Looking here we can see a slight trend in the number of reviews leading to a slightly higher review count, I will dive deeper into that momentarily but I also want to mention how far some of these figures are from our line just to show that this alone is not adequate for predicting rating based on number of reviews.
books_df %>%filter(num_reviews <200000) %>%ggplot(aes(y =as.numeric(rank), x = num_reviews))+geom_point()
books_df %>%filter(num_reviews <200000) %>%ggplot(aes(y =as.numeric(rank), x = avg_rating))+geom_point()
Warning: Removed 8 rows containing missing values or values outside the scale range
(`geom_point()`).
Call:
lm(formula = as.numeric(rank) ~ avg_rating + num_reviews, data = books_df)
Residuals:
Min 1Q Median 3Q Max
-111.527 -56.966 -2.414 56.942 115.630
Coefficients:
Estimate Std. Error t value Pr(>|t|)
(Intercept) 2.540e+02 7.421e+01 3.423 0.000739 ***
avg_rating -3.340e+01 1.844e+01 -1.812 0.071413 .

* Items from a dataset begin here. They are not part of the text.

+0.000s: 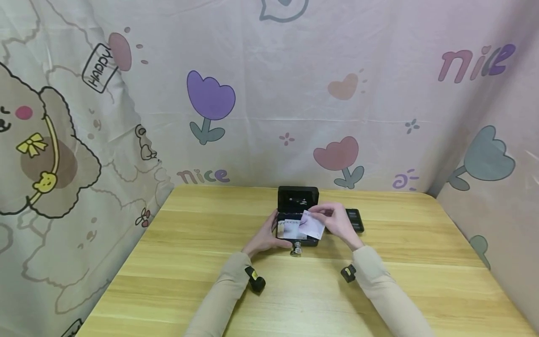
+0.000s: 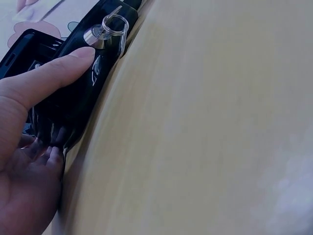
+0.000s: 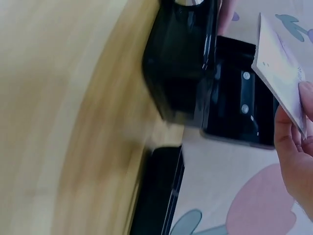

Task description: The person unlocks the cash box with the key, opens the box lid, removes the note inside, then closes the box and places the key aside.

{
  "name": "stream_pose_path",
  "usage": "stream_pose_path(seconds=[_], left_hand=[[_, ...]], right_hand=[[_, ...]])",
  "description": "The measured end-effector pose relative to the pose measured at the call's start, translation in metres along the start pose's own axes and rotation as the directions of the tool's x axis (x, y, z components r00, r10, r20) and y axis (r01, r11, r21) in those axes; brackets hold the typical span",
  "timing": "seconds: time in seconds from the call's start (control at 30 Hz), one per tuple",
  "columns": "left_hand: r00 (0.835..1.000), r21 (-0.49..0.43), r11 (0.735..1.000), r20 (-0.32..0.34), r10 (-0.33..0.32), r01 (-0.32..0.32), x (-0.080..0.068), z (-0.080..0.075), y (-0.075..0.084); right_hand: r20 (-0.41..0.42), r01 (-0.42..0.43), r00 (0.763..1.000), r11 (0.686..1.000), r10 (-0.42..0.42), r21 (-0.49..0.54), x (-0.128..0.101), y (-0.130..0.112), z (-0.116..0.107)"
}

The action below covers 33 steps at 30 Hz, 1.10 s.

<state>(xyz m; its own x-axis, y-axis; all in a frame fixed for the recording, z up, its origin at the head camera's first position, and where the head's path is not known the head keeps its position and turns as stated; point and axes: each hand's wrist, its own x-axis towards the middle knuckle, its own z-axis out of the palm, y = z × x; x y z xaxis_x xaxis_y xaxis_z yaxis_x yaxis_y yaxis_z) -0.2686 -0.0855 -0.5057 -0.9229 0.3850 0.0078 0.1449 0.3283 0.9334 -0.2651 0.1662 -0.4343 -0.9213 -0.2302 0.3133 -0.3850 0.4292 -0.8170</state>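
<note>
A small black cash box (image 1: 298, 193) stands at the far middle of the table with its lid raised. My left hand (image 1: 266, 236) grips its left side, fingers along the side wall and thumb pressed on the front near the lock (image 2: 96, 37). Keys on a ring (image 2: 116, 32) hang from that lock. Between thumb and fingers my right hand (image 1: 335, 221) pinches a thin stack of pale purple paper notes (image 1: 312, 226), tilted over the box's right part. Other pale printed notes (image 1: 291, 229) show in the box to its left.
To the right of the box, partly behind my right hand, lies a black compartment tray (image 1: 356, 220). The wooden table (image 1: 294, 295) reaches back to a printed cloth backdrop (image 1: 261, 84). A small black camera sits at each wrist.
</note>
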Motion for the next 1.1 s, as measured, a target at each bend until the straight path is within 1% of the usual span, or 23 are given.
stream_pose_path(seconds=[0.23,0.37,0.47,0.57,0.77,0.9,1.1], left_hand=[[1.000,0.009,1.000,0.015,0.005,-0.005,0.000,0.001,0.001],[1.000,0.017,1.000,0.007,0.001,-0.002,0.000,0.001,0.000],[1.000,0.015,1.000,0.004,-0.003,0.003,-0.001,0.002,0.000],[1.000,0.012,1.000,0.001,-0.007,0.007,-0.001,0.002,0.000],[1.000,0.021,1.000,-0.001,-0.013,0.013,-0.001,0.002,0.000],[1.000,0.022,1.000,0.005,-0.019,0.019,-0.001,0.002,0.001],[1.000,-0.004,1.000,0.012,-0.016,0.016,-0.001,0.000,0.001]], right_hand=[[-0.029,-0.025,0.999,1.000,0.025,0.001,-0.019,0.013,-0.018],[-0.044,-0.024,0.999,1.000,0.024,0.010,-0.028,0.021,-0.025],[-0.041,-0.045,0.998,0.999,0.044,-0.002,-0.033,0.028,-0.029],[-0.016,-0.074,0.997,0.997,0.073,-0.031,-0.036,0.033,-0.034],[0.053,-0.098,0.993,0.993,0.101,-0.058,-0.040,0.044,-0.044],[0.096,-0.114,0.988,0.988,0.124,-0.102,-0.043,0.053,-0.049],[0.154,-0.088,0.982,0.987,0.109,-0.137,-0.044,0.060,-0.053]])
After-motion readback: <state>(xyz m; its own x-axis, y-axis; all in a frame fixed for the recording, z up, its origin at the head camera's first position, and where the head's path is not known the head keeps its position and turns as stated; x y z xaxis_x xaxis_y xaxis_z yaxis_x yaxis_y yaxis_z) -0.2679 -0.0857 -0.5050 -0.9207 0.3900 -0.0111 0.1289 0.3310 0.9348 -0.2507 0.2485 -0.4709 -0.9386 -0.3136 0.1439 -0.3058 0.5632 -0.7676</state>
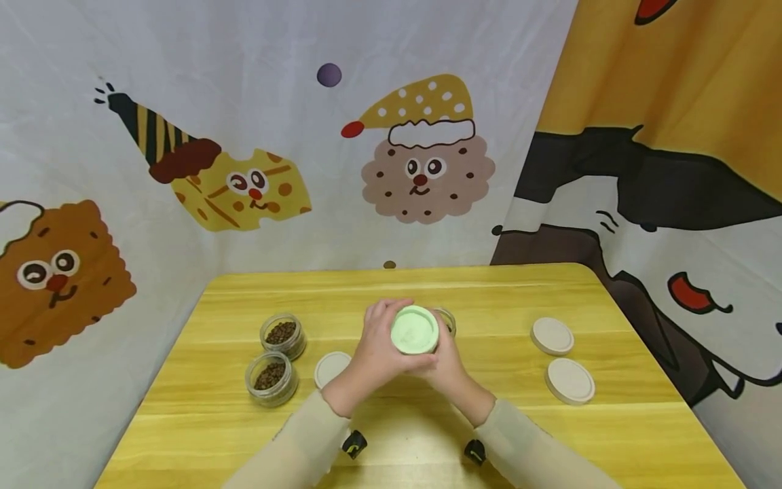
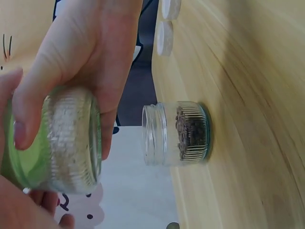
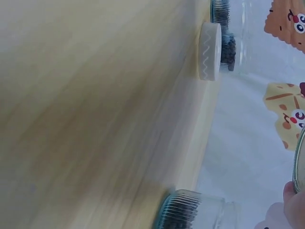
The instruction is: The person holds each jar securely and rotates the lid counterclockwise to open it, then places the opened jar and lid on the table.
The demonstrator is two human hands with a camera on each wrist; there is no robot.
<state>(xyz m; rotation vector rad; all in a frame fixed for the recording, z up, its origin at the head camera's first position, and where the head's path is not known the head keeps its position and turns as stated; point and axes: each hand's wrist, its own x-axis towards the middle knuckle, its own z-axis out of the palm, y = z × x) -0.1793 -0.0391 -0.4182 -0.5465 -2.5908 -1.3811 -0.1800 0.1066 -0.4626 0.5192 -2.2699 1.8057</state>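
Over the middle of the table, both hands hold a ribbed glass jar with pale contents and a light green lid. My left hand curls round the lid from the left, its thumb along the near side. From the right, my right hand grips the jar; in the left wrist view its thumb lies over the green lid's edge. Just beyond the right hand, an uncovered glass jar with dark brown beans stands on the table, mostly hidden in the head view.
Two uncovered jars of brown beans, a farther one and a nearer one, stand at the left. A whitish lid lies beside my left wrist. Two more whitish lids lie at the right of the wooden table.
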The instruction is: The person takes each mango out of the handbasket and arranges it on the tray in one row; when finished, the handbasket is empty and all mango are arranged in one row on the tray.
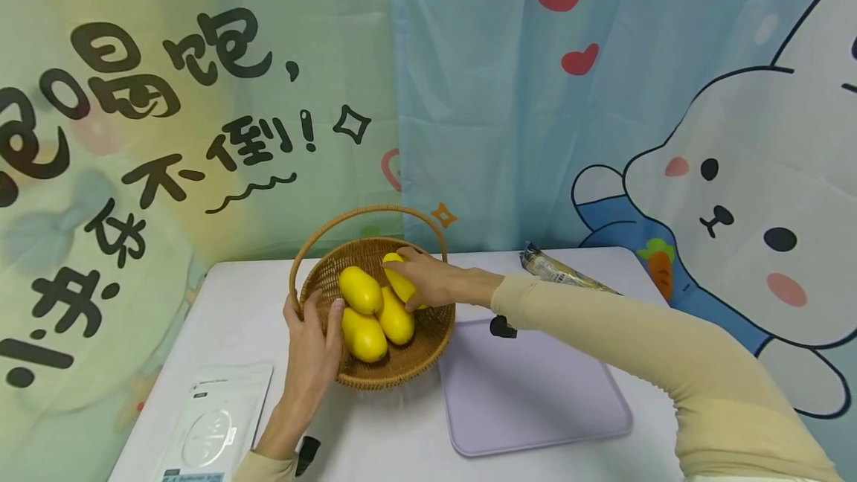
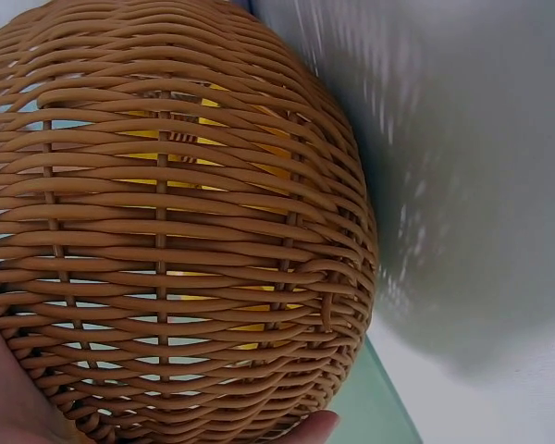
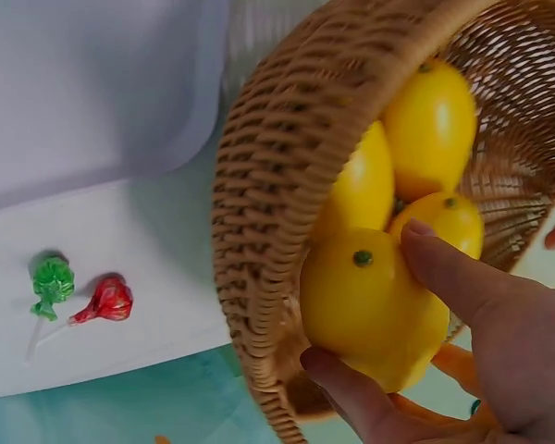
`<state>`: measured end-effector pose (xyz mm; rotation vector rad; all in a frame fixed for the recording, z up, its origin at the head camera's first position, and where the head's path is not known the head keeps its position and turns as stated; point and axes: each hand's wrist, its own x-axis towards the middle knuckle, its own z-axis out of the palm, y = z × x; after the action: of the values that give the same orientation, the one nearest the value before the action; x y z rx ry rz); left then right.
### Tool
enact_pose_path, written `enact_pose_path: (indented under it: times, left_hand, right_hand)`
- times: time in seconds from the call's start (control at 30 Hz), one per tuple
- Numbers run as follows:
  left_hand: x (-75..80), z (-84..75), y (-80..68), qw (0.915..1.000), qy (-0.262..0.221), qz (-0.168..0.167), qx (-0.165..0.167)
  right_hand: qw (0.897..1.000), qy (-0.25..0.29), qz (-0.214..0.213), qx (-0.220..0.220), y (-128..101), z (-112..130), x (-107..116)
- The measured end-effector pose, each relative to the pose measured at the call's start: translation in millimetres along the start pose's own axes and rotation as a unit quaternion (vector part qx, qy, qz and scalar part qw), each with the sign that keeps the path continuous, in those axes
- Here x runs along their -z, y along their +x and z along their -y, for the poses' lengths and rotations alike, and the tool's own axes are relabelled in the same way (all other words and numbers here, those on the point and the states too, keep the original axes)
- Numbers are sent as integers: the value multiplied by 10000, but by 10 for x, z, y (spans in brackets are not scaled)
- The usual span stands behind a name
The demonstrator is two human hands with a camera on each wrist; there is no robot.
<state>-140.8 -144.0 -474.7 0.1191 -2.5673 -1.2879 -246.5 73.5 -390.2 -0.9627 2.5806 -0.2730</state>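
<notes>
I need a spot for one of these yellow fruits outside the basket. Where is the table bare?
The lilac mat, right of the basket, is bare. White tabletop left of the basket, behind the flat packet, is free too. The basket is crowded: four yellow fruits, the left hand on its rim, the right hand inside.

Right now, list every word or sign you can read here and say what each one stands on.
"喝饱饱," in black on the backdrop curtain.
"不倒!" below it on that curtain.
More black characters at the curtain's left edge are cut off.
Print on the white packet and the wrapped roll: too small to read.
</notes>
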Motion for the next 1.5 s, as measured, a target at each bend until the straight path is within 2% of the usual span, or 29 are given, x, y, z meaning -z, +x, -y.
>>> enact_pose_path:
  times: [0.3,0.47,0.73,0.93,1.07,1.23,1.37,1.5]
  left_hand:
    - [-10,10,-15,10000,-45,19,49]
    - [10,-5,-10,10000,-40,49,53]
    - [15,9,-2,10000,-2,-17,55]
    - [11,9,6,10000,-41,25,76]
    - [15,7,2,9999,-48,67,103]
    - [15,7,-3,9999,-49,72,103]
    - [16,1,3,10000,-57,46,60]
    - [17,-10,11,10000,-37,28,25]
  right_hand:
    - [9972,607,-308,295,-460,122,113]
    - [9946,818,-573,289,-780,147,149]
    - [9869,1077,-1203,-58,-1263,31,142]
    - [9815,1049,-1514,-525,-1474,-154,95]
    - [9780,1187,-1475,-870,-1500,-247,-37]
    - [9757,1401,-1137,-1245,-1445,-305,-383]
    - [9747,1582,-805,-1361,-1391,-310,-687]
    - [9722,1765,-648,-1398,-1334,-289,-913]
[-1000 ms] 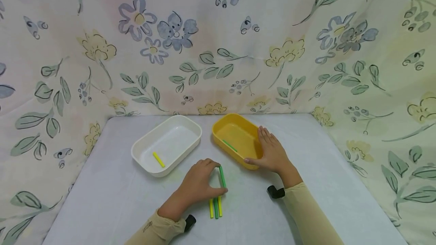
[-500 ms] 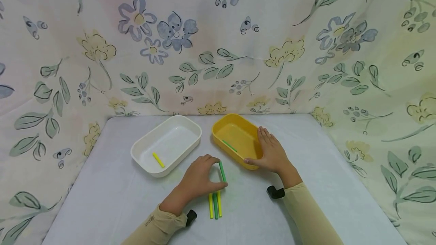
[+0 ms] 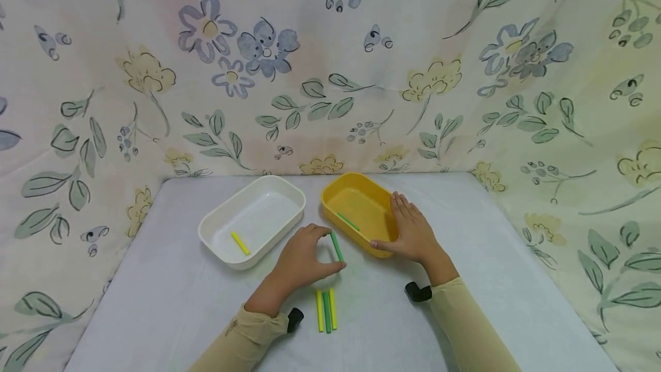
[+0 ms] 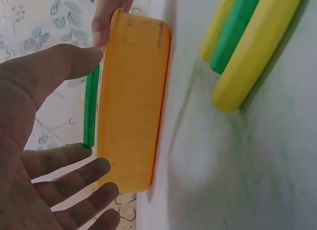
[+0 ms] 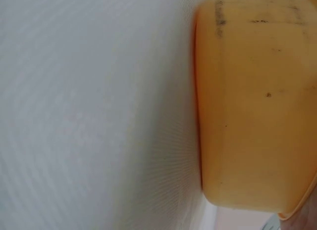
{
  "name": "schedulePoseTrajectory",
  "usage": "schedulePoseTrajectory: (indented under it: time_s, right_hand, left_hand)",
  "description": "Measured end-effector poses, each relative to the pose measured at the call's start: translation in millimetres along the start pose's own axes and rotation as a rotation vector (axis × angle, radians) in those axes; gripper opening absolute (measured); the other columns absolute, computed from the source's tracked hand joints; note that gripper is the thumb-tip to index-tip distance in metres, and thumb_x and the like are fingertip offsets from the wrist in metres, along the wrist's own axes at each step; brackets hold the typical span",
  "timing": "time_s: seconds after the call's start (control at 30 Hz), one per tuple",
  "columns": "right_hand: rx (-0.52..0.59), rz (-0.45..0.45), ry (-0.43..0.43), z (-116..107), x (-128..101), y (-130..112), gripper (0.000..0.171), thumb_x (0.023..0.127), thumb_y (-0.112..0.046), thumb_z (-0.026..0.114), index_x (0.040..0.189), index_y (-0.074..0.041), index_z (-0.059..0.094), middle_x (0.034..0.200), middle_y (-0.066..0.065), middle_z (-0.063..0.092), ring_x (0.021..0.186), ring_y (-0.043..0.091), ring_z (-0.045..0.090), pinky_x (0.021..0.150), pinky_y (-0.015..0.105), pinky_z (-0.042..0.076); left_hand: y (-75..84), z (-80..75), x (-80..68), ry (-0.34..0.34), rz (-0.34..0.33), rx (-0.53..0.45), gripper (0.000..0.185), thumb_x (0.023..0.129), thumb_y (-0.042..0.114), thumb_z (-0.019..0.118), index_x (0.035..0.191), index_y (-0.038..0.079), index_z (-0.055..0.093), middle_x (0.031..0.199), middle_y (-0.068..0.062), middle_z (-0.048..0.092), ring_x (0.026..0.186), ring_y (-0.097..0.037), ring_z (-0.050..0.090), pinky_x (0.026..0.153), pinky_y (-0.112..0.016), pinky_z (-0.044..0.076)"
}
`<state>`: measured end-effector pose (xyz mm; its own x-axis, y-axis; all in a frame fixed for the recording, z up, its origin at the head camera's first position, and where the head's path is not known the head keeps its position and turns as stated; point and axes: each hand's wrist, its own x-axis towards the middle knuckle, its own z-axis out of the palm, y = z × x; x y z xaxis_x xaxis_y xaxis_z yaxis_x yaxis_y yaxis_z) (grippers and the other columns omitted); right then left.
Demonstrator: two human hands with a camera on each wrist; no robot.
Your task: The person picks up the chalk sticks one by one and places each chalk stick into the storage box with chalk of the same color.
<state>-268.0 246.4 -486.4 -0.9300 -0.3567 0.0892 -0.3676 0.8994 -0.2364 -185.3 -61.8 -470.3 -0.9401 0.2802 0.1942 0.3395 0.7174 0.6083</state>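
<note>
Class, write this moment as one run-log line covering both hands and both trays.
left hand: pinches green stick | right hand: rests on yellow tray | white tray: one yellow stick | table: three sticks

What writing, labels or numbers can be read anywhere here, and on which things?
None can be read.
Left sleeve: a small dark mark near the cuff, too small to read.
Yellow tray, white tray, green stick in the left hand: no print shows.
Cloth backdrop: only flowers and leaves.
</note>
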Motion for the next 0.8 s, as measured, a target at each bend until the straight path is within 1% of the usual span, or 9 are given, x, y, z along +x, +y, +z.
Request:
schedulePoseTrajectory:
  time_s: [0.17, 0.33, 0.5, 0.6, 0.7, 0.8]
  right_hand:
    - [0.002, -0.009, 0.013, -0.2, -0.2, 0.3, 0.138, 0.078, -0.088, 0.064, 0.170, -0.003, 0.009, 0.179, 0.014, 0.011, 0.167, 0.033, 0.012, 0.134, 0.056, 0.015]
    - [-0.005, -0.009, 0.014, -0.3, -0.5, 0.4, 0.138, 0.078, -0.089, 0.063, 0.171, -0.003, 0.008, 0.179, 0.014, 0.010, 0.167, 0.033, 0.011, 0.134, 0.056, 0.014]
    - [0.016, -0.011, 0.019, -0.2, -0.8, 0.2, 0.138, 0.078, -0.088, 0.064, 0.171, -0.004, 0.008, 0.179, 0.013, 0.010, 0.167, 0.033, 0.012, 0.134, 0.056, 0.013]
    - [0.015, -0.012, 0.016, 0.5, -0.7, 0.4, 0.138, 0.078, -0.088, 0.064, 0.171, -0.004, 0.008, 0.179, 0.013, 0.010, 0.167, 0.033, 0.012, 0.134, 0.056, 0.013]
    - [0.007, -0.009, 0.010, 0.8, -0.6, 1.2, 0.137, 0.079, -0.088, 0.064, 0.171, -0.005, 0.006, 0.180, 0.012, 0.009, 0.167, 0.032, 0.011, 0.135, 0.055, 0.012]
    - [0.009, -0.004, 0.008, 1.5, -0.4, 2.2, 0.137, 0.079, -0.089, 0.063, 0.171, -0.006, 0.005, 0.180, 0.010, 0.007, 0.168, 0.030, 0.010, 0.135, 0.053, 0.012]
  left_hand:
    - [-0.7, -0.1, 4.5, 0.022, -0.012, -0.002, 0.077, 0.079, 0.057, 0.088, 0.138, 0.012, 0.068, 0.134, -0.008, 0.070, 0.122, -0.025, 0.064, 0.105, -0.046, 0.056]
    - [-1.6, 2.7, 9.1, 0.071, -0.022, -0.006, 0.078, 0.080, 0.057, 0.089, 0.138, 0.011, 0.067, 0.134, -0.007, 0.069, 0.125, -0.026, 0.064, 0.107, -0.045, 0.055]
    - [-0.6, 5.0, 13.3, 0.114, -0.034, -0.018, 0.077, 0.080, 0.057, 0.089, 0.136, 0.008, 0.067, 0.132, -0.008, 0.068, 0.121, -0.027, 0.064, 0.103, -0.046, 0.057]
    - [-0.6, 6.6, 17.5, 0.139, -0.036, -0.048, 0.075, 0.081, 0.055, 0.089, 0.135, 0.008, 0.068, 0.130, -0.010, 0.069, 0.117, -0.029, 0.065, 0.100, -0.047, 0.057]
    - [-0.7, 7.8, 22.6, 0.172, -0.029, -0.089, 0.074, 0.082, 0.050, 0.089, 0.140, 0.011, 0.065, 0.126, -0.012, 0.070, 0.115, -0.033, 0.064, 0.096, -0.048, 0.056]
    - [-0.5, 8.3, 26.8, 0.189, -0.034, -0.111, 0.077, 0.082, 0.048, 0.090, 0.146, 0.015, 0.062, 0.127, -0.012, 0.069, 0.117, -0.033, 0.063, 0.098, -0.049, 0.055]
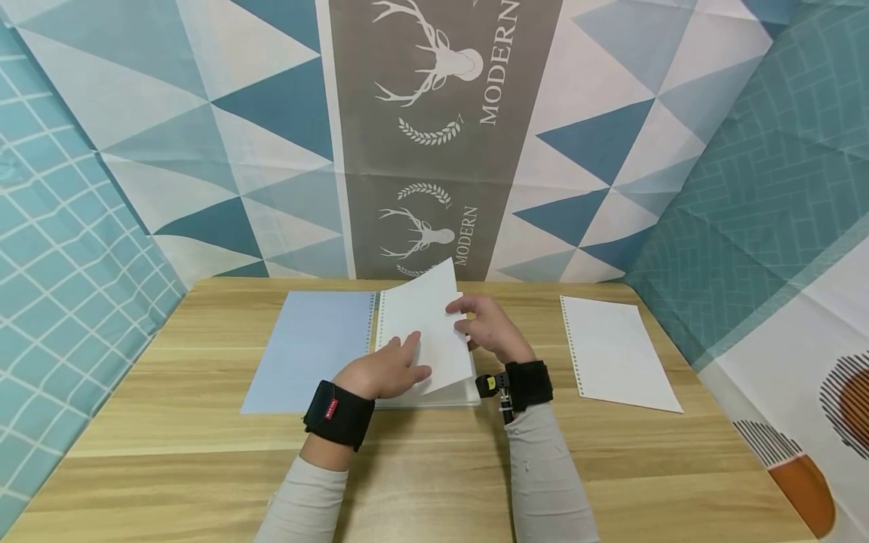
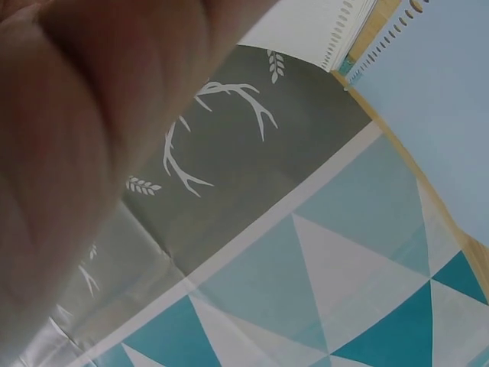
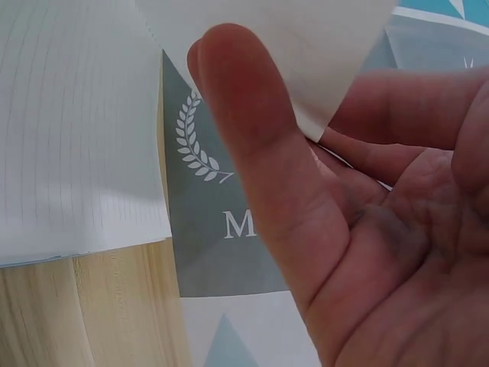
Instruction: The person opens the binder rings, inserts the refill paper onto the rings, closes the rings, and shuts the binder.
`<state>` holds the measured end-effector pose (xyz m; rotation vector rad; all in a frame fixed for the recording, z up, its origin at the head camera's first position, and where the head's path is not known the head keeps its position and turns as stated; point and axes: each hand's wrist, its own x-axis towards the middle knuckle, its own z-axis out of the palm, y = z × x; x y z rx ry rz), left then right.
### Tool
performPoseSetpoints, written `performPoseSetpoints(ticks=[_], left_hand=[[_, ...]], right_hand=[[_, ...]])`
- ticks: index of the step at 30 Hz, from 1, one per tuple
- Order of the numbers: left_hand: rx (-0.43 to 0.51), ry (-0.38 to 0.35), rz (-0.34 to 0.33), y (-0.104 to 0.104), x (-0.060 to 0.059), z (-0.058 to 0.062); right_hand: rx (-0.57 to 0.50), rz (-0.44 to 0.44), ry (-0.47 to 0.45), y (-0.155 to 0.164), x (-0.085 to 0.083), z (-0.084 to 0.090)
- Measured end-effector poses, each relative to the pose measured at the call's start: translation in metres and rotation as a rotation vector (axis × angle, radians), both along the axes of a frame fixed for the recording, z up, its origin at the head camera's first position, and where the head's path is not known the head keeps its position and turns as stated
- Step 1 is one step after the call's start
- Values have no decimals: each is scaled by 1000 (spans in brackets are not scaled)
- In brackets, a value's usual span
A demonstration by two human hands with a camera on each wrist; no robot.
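Two bare hands work at one white page point(image 1: 424, 320) that we see raised from a stack of pages point(image 1: 462, 394) on the wooden tabletop point(image 1: 434, 467), just right of the blue cover point(image 1: 305, 354), which lies flat. The page has punched holes point(image 1: 382, 317) along its side nearest the blue cover. The right hand point(image 1: 490, 328) grips the edge farthest from the blue cover, thumb on one face and fingers on the other. The left hand point(image 1: 387, 369), closer to the blue cover, reaches over the page with its fingers stretched out; we cannot tell whether it presses down. A loose sheet point(image 1: 618, 354), also punched, lies well to the right of the blue cover. We judge the page to be very light and limp, smooth enough to slide on its neighbours, and easy to crease or to tear at the holes. We would pinch it softly along the free edge opposite the blue cover, away from the corners, making sure only one leaf is caught, with a flat palm steadying the holed side. A hard squeeze would probably leave a dent.
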<state>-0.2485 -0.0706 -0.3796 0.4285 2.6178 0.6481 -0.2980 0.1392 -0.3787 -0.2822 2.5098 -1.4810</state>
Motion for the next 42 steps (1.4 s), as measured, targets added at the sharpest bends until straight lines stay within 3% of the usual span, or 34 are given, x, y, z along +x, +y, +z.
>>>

num_reviews -1.591e-05 4.473e-06 -3.557 0.000460 ***
---
Signif. codes: 0 '***' 0.001 '**' 0.01 '*' 0.05 '.' 0.1 ' ' 1
Residual standard error: 64.18 on 219 degrees of freedom
(9 observations deleted due to missingness)
Multiple R-squared: 0.08414, Adjusted R-squared: 0.07577
F-statistic: 10.06 on 2 and 219 DF, p-value: 6.613e-05
Here I did a small linear model to test the actual strength and ability of average rating and number of reviews to assess the rank of a given book. There is definitly some relationship however if we look at the model, average rating does not have a significant enough p-value to warrent keeping it in the model.
head(books_df)
# A tibble: 6 × 5
rank title author avg_rating num_reviews
<dbl> <chr> <chr> <dbl> <dbl>
1 1 To Kill a Mockingbird Harpe… 4.26 6800770
2 2 Charlotte's Web E.B. … 4.21 2025461
3 3 The Girl With the Dragon Tattoo (Millenni… Stieg… 4.18 3419845
4 4 The Hunger Games (The Hunger Games, #1) Suzan… 4.35 9772489
5 5 The Chosen (Reuven Malter, #1) Chaim… 4.07 96899
6 6 The Girl Who Kicked the Hornet’s Nest (Mi… Stieg… 4.24 772385
Using this little snipit of the top 6 books, number five has a low average rating and low number of reviews yet comparitivly it does better in the ranking system than number 6. This has to do with the good reads algorithm in some way or at least an incompleteness in data by which these books have been judged.
Conclusion: Due to the limited nature of the data in not giving us all of the metrics by which rank was associated we have failed to reach a reasonable conclusion as to whether or not Rank is a function of average rating and number of reviews. However, given the limited information we do have the rank is related much more highly to number of reviews than average rating.
Citation:
“New York Times Bestsellers (231 Books).” Goodreads, Listopia, www.goodreads.com/list/show/9103.New_York_Times_Bestsellers. Accessed 25 Nov. 2025.